Whenever a line contains "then", include it in the count; reply with the number of such lines in the data and nothing else.

======== INFORMATION PROVIDED

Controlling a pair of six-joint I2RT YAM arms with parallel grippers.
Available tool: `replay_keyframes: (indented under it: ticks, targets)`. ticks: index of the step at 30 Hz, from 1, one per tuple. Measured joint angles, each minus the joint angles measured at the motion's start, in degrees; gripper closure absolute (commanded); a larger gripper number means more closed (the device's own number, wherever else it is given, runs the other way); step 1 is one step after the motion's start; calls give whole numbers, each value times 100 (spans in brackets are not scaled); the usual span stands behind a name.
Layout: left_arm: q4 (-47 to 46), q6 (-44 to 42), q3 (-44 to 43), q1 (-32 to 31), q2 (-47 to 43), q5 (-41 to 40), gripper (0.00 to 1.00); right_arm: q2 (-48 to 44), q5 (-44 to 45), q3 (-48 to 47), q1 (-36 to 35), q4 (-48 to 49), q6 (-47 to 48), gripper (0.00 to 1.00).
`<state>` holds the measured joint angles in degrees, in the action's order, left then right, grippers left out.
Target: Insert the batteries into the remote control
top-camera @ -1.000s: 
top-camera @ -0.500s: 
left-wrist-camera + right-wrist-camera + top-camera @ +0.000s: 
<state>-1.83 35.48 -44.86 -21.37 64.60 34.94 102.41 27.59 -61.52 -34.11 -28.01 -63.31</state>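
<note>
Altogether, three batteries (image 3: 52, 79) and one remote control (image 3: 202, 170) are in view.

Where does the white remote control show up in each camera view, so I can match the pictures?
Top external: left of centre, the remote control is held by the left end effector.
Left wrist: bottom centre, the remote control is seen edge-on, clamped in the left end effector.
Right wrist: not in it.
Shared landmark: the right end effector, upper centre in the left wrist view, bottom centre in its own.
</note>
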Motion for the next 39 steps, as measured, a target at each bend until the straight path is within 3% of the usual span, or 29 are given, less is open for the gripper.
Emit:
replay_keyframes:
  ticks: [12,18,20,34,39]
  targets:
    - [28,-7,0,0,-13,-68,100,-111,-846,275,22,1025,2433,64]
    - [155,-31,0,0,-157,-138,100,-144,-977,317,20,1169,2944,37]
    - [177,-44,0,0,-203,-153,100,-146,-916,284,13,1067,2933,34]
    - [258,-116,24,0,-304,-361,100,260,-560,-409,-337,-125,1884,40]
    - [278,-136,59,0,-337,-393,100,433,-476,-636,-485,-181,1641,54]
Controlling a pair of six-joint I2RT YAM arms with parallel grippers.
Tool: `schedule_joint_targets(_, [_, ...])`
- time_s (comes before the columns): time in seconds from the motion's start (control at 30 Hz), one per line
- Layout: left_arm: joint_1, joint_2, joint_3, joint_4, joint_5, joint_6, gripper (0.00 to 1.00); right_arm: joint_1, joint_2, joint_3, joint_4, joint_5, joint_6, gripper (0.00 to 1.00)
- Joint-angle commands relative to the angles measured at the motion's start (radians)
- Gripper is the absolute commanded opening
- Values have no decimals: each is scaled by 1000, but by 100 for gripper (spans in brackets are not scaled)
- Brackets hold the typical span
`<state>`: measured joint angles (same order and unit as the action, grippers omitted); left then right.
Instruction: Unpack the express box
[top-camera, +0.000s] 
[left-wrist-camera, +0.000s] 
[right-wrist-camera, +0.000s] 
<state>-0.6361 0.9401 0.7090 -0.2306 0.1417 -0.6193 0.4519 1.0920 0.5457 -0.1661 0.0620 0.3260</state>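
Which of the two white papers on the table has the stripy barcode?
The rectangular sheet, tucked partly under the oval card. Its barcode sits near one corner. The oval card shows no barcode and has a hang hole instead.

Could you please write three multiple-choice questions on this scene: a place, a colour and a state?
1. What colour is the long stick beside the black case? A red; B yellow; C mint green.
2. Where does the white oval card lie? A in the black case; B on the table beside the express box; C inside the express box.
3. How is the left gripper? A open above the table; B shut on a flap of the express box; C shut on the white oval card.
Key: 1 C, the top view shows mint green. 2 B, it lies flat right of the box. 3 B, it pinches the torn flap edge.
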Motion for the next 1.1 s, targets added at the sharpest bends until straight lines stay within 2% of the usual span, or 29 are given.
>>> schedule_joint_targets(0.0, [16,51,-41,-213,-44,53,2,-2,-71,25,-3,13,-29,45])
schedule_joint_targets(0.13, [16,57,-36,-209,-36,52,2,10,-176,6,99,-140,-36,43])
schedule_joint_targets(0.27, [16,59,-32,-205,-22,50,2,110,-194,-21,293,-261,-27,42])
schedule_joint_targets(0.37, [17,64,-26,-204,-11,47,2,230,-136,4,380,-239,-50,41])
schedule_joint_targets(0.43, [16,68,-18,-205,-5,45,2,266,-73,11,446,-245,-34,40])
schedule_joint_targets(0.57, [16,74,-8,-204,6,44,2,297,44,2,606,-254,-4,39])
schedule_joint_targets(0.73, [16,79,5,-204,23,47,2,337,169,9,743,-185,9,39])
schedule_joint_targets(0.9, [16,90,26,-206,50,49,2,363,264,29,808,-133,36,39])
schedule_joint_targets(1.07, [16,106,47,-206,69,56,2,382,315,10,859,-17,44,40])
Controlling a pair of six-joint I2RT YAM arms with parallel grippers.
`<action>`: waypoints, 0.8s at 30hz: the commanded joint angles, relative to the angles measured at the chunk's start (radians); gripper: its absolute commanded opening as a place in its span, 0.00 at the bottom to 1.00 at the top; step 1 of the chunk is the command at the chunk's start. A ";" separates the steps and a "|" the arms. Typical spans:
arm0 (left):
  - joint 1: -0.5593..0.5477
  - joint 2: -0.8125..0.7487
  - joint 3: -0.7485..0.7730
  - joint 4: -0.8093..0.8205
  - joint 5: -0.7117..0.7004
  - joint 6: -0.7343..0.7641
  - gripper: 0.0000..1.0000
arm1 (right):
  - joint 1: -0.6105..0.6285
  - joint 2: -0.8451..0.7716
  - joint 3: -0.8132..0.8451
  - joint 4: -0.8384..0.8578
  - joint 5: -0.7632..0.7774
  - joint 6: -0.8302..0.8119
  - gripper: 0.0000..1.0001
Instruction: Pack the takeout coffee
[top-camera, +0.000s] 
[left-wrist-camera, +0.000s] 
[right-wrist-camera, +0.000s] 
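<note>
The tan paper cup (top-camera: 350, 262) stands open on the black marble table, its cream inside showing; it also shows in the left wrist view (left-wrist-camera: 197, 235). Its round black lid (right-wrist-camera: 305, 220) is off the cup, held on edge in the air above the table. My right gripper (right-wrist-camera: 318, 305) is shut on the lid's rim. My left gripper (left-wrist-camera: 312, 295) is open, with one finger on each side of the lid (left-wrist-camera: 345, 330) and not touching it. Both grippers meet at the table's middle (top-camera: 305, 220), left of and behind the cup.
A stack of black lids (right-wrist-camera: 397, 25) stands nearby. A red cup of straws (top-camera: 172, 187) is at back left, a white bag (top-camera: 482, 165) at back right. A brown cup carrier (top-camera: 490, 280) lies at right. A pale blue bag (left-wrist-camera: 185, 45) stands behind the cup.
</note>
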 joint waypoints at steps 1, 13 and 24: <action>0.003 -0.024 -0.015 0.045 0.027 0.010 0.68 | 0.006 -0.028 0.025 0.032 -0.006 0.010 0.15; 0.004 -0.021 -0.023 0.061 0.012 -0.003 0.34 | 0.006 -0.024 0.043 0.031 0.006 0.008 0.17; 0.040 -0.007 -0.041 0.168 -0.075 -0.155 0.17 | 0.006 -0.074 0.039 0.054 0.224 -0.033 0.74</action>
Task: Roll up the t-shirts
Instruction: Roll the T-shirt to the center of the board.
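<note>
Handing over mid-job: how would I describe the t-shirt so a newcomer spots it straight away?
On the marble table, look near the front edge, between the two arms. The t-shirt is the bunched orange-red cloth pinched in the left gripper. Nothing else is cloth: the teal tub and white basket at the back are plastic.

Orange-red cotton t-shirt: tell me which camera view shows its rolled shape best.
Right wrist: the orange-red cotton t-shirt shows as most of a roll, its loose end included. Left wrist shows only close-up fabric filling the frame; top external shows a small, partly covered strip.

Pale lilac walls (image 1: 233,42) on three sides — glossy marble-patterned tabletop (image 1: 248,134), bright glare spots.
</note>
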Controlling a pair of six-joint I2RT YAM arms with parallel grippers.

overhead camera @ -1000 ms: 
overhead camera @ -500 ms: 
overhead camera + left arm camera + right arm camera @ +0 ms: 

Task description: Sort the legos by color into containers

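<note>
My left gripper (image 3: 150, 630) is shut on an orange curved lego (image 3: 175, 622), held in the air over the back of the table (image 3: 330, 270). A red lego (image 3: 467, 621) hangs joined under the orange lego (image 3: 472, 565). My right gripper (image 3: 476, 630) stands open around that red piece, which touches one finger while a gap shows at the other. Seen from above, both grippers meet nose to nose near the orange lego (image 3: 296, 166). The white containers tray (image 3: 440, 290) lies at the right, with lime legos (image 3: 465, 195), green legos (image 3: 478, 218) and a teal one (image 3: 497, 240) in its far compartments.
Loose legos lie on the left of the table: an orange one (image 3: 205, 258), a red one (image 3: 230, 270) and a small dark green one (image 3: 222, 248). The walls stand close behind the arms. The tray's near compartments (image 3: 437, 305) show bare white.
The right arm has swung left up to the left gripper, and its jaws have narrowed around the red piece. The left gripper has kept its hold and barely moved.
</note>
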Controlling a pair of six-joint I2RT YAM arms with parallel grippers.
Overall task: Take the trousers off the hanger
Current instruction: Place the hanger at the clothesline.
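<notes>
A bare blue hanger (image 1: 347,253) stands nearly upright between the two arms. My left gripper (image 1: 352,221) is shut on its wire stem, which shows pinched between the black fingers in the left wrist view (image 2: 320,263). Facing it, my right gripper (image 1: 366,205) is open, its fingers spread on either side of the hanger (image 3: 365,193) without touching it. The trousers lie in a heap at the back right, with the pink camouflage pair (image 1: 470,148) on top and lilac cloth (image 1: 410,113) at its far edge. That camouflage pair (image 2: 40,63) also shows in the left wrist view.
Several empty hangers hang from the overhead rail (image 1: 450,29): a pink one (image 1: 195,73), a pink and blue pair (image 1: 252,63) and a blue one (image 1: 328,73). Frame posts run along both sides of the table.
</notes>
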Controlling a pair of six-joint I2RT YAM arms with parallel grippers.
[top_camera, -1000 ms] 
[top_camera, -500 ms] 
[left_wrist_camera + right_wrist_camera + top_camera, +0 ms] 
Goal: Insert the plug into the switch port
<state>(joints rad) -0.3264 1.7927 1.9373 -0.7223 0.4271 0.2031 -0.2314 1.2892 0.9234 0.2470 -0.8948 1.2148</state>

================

> **SOLUTION**: 2